AITA for refusing to babysit my nephew, even in a family medical emergency, because my brother and SIL lied before?

A Reddit user recounts turning down their brother and sister-in-law’s request to watch their kids following a string of deceptions that eroded their confidence in them. Although they were the sole family member nearby, the user had earlier established explicit conditions, agreeing to babysit only when a genuine crisis arose. After several instances of being deceived with a fabricated vehicle collision to facilitate evening outings, the user resolved to maintain their stance, even when an actual family emergency presented itself. Were they justified in maintaining their resentment, or did they overreact? The complete narrative is detailed below.
‘ AITA for refusing to babysit my nephew, even in a family medical emergency, because my brother and SIL lied before?’
As the sole family member of my brother and sister-in-law residing in this city, I communicated clearly during her pregnancy that my babysitting services would be reserved solely for grave emergencies, such as a medical crisis. I am not available to babysit simply for them to have a break from parenting duties, as my demanding work schedule of 60-100 hours each week leaves me with very little spare time. If anyone is deserving of time off, it is I.
Last year, my sibling and their spouse requested that I watch their children during a casual work gathering – a lakeside getaway planned by my employer. Attendance is highly encouraged, and absence is looked down upon. Their reason was that they desired a night out. I declined, citing my crucial work commitment. They persisted, emphasizing their extended period without a date.
The evening preceding the day in question, they contacted me, clearly distressed, informing me that their friend Mike, who resided in a neighboring city, had been involved in a vehicular collision. They requested that I watch their son for a brief period, enabling them to visit Mike. Although hesitant, I acquiesced, under the condition that they retrieve him by 7:00 a.m. the subsequent day, as I was scheduled to attend a work-related function. They did not return until 48 hours had passed. Consequently, I was compelled to inform my managers of my inability to attend that morning, which reflected poorly on me.
TheSilentGamerDad
My brother and sister-in-law ignored numerous attempts to reach them via text and phone calls. They justified this by claiming that Mike’s health was at risk, and they were occupied with supporting his girlfriend. I believed them, as I had previously encountered Mike and his girlfriend at a gathering and considered them decent individuals. However, I made it clear that such behavior was unacceptable going forward. Over the subsequent couple of months, my brother and sister-in-law consistently cited their need to assist Mike in his recuperation and visit him as a reason for me to look after my nephew.

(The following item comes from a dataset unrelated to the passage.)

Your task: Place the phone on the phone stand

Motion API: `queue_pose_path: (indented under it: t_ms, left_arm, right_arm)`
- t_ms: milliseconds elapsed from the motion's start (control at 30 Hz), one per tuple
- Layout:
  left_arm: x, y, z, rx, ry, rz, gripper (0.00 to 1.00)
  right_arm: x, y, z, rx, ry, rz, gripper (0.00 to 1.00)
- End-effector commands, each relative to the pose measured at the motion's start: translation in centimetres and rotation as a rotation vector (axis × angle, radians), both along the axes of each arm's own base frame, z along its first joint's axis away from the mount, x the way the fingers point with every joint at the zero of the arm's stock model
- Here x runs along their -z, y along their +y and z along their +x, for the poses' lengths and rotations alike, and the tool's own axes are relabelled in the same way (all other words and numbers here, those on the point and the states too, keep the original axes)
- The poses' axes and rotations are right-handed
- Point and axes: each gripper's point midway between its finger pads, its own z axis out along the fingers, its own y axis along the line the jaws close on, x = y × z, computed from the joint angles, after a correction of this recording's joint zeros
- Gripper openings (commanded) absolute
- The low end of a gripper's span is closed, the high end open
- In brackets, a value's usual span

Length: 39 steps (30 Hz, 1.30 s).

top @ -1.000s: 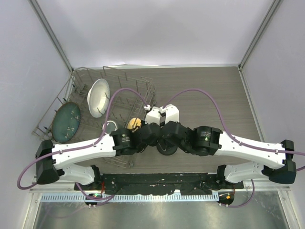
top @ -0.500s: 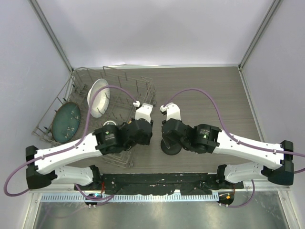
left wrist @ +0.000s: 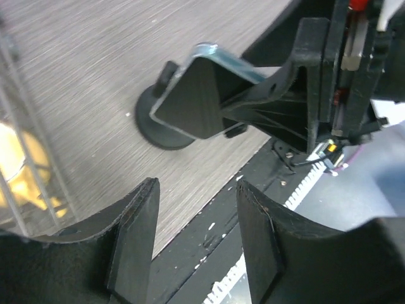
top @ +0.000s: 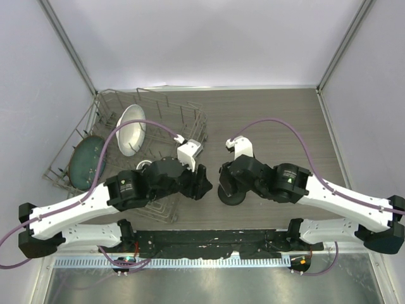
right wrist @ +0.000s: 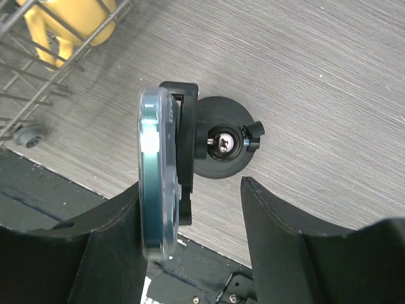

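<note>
The phone (right wrist: 155, 183) stands on edge against the holder of the phone stand (right wrist: 221, 149), whose round black base rests on the wood table. My right gripper (right wrist: 190, 221) is open, with the phone's edge just beside its left finger and the stand's base between the fingers. In the left wrist view the phone (left wrist: 190, 101) leans on the stand (left wrist: 161, 130), with the right gripper behind it. My left gripper (left wrist: 196, 228) is open and empty, a short way from the stand. From above, the stand base (top: 233, 195) lies under the right gripper (top: 226, 179); the left gripper (top: 201, 180) is to its left.
A wire dish rack (top: 161, 123) stands at the left with a white bowl (top: 131, 130), a green plate (top: 87, 161) and a yellow object (right wrist: 69, 19) in it. The black mounting rail (top: 209, 240) runs along the near table edge.
My left gripper has drawn back to the left, away from the stand. My right gripper has shifted slightly right and the two grippers now stand apart.
</note>
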Motion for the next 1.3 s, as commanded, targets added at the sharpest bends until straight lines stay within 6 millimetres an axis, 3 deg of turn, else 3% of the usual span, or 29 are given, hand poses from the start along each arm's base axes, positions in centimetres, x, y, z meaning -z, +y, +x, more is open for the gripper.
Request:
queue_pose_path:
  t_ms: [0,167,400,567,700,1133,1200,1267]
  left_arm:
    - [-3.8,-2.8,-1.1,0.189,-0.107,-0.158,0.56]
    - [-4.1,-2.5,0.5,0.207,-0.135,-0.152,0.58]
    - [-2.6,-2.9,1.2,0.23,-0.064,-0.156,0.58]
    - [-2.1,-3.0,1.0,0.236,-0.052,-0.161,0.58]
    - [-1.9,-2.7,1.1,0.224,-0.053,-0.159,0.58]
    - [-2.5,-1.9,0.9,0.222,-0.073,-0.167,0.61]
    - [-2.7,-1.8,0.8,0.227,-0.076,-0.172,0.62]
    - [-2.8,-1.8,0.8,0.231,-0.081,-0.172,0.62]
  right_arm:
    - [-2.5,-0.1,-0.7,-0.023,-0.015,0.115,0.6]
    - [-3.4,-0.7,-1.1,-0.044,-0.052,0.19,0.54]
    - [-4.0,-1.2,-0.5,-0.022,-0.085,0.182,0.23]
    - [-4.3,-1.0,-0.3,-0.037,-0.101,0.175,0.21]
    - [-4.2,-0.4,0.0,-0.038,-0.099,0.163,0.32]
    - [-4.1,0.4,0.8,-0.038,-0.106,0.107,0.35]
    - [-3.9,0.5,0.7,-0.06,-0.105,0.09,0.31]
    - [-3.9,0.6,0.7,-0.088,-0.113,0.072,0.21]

Mike’s significant other’s workplace and my workplace convened a meeting a couple of months following Mike’s supposed “mishap.” I encountered her and inquired about Mike’s recuperation. It seemed she was completely unaware that he had been admitted to a hospital. Neither did Mike. Mike had not been involved in any incident, and while my brother and sister-in-law had recently paid them a visit, it was for beverages and bowling, not to deliver chicken noodle soup to him while he was in the hospital.
I spoke to my brother and his wife, and initially they denied it. However, they eventually confessed that they had been untruthful regarding Mike’s accident so they could enjoy evenings out. They asserted that I “left them with no alternative because I was never available to assist them when they required time alone, since raising children was so taxing and demanding and I had no understanding of it, and it was merely a harmless fib.”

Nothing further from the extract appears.